This repo accompanies the FF24 research cycle focused on Text Style Transfer (TST). The contents of this repository support all exploratory and development work including:
- all data preprocessing steps and exploratory data analysis (EDA) on the Wiki Neutrality Corpus (WNC)
- all model training scripts and hyperparameter tuning experiments used while training both the BART seq2seq model for text style transfer, as well as the BERT classification model used for evaluating style transfer quality
- implementations of all custom evaluation metrics including Style Transfer Intensity (STI) & Content Preservation Score (CPS)
- evaluation processes for understanding performance of both models and custom metrics
- interactive notebooks that walk through the model/metric analysis, as well as demonstrations of using library functionality
.
├── data # contains raw/post-processed data & eval metric artifacts
├── models # contains model artifacts
├── scripts # contains all data prep, training, evaluation scripts
├── notebooks # contains all notebooks that demonstrate basic usage
├── src # main library of code supporting modeling and evalution
├── requirements.txt # project level dependencies
├── cdsw-build.sh # install script for all project dependencies
├── setup.py
├── LICENSE
└── README.md
.
├── __init__.py #
├── data_utils.py # helper functions used in data preprocessing scripts
├── inference.py # implements SubjectivtyNeutralizer, StyleIntensityClassifier, ContentPreservationScorer
└── evaluation.py # implements StyleTransferEvaluation, StyleClassifierEvaluation, ContentPreservationEvaluation
Please refer directly to the modules in this directory for detailed documentation on the purpose and functionality of each class/function.
.
├── content_preservation_eval.py # experimental grid search to select CPS metric parameters
├── launch_tensorboard.py # for launching tensorboard as a CML application
├── prepare_data.py # builds seq2seq and classification datasets from WNC raw data
└── train
├── classifier
│ ├── hyperparameter_search # config + shell scripts for hyperparameter search experiments
│ ├── train_classifier.py # custom train script for HuggingFace classifier fine-tuning
│ └── train_classifier.sh # shell script for running train script with configs
├── seq2seq
│ ├── train_seq2seq.py # custom/modified fine-tuning script for HuggingFace seq2seq
│ └── train_seq2seq.sh # shell script for running train script with configs
└── train_job.py # parent script used by CML Jobs to run either cls or seq2seq training
├── Covertype_EDA.ipynb # details data preprocessing and drift induction methods
├── Covtype_experiment_dev.ipynb # demonstration of how to interact with the test_harness library
└── archive # directory full of working/development notebooks
Please refer to the individual notebooks for further info as they contain inline discussion, documentation, and analysis.
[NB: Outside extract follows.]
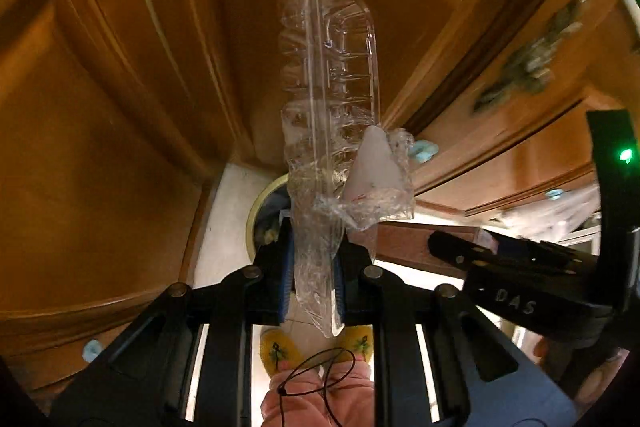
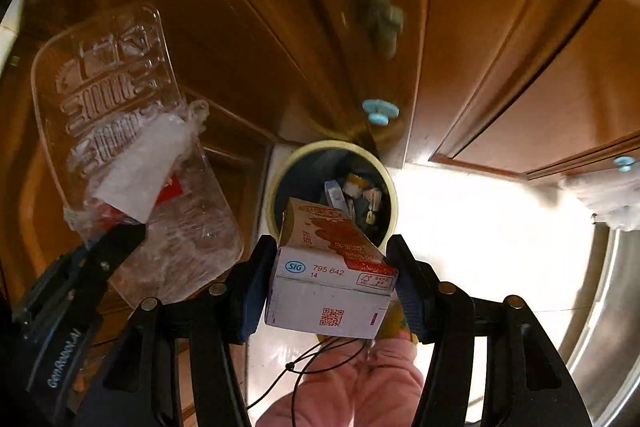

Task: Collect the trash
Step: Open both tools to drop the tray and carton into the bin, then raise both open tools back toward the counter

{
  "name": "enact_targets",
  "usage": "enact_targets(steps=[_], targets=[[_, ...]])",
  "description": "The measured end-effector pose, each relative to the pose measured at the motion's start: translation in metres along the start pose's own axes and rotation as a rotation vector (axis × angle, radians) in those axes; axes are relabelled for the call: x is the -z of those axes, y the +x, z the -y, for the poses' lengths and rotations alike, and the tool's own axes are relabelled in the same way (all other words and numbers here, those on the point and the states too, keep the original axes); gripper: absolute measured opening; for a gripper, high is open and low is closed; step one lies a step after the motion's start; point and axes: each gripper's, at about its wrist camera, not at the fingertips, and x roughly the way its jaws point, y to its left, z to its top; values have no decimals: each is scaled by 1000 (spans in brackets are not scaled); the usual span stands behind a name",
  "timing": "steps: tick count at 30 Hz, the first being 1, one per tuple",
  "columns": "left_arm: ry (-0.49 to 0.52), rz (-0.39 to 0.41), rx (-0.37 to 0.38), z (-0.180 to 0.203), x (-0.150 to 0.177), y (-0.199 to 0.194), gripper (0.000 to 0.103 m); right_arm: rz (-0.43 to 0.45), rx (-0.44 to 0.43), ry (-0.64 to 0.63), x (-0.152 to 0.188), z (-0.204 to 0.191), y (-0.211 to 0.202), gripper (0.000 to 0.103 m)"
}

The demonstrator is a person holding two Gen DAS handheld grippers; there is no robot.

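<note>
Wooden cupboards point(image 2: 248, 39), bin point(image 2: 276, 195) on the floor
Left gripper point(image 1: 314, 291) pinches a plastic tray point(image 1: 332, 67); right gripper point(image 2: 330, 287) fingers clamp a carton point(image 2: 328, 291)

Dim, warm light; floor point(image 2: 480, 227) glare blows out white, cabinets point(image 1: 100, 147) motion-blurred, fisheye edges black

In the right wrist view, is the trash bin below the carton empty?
No: the trash bin already holds several scraps of packaging, visible just beyond the carton clamped in the right hand-held gripper.
</note>
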Motion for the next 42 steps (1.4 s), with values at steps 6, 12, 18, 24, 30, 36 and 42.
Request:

This project was developed against Python 3.9.7.
Because the training scripts in this project (specifically the seq2seq training script) make use of a modified version of HuggingFace's examples fine-tuning script, we must install the transformers library from source with the same version of the repo as this project was initially developed on (4.18.0.dev0). For more info on installing HF from source, see these docs. After that, the other project requirements can be installed.
For ease of setup, an installation script has been provided that handles all of these details. Simply just run the cdsw-build.sh script from the root of the project. Additionally, you can then run python3 prepare_data.py to download the raw WNC files and create formatted HuggingFace datasets for classification and seq2seq modeling.